_WHAT IS REQUIRED_
Output exactly the lines below, starting with the line that has "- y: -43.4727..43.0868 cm" and going on through the line that has "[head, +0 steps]", both included, and no other lines.

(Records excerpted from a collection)
+ + + + + + +

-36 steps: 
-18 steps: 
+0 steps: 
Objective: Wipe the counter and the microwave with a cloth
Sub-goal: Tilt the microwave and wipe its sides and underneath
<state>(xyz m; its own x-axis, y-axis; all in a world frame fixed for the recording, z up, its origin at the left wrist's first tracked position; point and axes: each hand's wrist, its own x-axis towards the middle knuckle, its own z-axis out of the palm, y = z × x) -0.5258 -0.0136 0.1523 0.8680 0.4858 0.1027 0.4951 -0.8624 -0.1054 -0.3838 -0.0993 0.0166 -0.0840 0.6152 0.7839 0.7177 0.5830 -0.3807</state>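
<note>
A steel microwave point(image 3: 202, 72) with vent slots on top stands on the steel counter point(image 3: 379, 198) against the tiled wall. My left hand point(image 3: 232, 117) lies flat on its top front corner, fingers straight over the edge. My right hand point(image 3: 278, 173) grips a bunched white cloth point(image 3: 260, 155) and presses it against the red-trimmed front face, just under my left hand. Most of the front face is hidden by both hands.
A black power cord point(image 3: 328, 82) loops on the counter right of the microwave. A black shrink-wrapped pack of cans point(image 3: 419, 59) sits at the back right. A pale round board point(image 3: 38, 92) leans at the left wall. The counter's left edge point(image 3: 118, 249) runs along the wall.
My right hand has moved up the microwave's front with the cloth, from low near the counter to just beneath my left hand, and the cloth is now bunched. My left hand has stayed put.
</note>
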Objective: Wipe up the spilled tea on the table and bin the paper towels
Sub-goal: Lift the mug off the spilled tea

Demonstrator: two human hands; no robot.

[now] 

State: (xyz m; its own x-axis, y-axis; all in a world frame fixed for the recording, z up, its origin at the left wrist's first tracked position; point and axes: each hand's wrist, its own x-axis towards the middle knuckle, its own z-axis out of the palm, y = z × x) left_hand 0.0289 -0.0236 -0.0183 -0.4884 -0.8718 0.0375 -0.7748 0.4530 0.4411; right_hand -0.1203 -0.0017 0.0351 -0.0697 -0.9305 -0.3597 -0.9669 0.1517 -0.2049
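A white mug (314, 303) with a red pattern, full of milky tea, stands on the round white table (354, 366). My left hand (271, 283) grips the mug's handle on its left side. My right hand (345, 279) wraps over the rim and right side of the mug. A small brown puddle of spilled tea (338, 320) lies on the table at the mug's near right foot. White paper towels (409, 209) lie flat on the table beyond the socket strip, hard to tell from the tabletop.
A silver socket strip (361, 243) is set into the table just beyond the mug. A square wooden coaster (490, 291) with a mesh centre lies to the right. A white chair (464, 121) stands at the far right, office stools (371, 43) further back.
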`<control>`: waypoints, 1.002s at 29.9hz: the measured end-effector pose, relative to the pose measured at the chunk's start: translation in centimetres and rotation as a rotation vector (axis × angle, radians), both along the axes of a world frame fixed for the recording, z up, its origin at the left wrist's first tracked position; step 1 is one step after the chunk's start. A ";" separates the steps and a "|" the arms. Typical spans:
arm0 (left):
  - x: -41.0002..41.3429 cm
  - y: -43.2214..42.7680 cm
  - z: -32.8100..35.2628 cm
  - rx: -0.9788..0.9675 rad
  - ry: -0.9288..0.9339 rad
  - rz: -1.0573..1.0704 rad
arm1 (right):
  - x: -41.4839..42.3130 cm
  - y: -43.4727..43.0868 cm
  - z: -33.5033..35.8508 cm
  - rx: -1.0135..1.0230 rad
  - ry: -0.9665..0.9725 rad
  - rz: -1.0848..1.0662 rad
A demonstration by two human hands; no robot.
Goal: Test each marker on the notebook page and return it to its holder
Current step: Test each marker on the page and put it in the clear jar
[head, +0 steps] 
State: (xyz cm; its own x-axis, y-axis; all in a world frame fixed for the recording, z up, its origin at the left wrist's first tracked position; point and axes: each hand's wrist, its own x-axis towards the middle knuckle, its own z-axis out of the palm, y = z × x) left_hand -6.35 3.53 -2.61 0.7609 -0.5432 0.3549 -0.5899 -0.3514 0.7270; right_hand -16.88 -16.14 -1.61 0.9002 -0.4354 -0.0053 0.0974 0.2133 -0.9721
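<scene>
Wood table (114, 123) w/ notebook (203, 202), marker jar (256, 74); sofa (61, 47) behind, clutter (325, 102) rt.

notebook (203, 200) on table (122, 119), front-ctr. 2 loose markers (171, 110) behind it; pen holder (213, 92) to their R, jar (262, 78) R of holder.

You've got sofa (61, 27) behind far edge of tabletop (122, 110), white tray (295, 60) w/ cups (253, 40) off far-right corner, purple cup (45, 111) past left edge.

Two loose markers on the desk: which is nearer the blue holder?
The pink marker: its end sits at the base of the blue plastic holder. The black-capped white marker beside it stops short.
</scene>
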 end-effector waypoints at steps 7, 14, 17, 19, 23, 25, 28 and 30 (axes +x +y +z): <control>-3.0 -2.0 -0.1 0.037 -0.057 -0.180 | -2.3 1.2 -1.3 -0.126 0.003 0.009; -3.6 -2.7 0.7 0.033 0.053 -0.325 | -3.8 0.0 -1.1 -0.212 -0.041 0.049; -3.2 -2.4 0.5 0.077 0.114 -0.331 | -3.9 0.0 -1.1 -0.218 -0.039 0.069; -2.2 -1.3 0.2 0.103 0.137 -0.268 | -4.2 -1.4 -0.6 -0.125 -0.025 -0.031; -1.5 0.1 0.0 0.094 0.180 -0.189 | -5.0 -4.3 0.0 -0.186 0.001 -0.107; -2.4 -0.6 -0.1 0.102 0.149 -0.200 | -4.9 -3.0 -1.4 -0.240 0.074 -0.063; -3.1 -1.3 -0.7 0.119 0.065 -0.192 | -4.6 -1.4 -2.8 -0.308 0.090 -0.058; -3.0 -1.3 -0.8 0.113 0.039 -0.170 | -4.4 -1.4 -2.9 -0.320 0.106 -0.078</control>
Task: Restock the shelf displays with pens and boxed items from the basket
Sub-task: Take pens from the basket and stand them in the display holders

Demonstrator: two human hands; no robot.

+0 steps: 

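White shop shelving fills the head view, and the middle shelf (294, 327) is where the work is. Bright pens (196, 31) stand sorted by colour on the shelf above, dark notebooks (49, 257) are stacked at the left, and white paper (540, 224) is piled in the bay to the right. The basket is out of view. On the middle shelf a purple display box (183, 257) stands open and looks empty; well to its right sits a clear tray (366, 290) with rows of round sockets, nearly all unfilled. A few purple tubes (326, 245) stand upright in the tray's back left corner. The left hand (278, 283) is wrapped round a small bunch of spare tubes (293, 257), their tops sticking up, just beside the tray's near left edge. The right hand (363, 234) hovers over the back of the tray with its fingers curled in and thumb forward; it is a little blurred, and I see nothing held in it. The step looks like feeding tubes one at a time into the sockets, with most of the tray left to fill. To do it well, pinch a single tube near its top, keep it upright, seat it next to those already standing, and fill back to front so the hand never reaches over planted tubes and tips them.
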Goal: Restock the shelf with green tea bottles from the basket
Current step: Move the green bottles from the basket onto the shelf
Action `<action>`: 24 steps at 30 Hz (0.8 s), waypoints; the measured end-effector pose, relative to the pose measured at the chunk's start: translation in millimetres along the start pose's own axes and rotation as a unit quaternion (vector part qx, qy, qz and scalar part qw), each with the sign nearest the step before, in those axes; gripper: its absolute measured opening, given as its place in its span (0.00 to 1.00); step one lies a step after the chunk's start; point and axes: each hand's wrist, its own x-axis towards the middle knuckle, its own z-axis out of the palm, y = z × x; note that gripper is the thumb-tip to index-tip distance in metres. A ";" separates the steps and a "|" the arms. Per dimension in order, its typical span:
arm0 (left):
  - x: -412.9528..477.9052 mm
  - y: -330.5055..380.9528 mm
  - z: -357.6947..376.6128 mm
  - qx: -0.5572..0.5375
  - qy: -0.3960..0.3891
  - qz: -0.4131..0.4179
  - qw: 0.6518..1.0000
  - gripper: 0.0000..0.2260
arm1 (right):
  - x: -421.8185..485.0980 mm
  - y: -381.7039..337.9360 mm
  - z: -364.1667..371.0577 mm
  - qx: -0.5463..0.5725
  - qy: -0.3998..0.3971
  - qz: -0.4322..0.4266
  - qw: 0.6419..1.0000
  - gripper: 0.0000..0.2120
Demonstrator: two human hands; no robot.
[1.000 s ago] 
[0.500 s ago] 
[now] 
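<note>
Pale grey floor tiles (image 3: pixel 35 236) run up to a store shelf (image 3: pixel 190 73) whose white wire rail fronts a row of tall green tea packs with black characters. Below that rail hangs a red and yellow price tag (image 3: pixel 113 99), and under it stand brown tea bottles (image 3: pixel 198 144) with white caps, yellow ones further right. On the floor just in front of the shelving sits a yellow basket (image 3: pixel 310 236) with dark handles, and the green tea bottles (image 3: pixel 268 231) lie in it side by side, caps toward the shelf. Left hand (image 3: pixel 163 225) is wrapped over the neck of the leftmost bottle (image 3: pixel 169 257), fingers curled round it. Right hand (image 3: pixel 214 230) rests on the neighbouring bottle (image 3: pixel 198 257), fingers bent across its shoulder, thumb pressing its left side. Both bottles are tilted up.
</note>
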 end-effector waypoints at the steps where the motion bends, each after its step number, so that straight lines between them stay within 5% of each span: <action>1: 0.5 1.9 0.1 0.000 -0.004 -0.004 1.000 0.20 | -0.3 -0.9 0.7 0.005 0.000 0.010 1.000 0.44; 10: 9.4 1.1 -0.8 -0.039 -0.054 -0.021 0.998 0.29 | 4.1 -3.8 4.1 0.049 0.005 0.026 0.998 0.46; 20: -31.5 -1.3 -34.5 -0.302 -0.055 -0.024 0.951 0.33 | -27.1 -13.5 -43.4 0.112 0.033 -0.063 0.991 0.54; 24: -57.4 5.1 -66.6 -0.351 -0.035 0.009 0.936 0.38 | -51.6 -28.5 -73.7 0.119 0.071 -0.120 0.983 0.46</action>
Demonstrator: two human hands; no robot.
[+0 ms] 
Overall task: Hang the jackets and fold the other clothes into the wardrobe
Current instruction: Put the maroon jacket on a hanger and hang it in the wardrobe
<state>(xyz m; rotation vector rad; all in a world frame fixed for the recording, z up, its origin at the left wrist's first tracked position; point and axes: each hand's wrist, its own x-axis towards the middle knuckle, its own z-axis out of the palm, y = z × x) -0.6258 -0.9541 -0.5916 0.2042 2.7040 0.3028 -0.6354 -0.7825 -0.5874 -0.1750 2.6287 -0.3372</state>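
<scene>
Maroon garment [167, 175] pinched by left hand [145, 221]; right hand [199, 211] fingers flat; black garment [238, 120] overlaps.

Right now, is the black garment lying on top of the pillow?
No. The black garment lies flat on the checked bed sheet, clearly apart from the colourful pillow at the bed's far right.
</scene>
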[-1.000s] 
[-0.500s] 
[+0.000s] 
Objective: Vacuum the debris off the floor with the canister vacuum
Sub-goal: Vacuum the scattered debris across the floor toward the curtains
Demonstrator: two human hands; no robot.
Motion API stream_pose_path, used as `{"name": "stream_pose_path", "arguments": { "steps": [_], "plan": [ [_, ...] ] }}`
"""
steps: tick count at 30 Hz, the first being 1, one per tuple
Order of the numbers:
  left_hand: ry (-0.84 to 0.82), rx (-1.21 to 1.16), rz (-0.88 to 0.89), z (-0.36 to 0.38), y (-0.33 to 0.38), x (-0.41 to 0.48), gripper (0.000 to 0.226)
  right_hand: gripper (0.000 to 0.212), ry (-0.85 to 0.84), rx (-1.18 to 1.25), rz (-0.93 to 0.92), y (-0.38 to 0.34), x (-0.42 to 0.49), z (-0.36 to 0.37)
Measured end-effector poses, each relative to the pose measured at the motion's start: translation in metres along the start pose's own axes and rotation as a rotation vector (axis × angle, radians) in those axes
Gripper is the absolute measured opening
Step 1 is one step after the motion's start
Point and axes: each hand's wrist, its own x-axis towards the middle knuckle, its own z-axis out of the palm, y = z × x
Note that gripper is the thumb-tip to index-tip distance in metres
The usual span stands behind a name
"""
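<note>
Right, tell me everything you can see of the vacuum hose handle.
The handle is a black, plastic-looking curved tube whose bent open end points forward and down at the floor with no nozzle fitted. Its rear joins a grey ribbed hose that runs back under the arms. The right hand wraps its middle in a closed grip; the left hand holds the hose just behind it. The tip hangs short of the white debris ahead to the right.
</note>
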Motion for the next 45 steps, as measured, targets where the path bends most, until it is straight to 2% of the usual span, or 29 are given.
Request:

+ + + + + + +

_EXERCISE OUTPUT_
  - y: -43.4727..43.0868 cm
  - z: -33.5033..35.8508 cm
  - rx: -1.0135..1.0230 rad
  - ry: -0.9665..0.9725 rad
  - rz: -1.0848..1.0662 rad
A demonstration by two human hands; no robot.
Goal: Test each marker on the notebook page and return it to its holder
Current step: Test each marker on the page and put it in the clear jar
[head, +0 steps] 

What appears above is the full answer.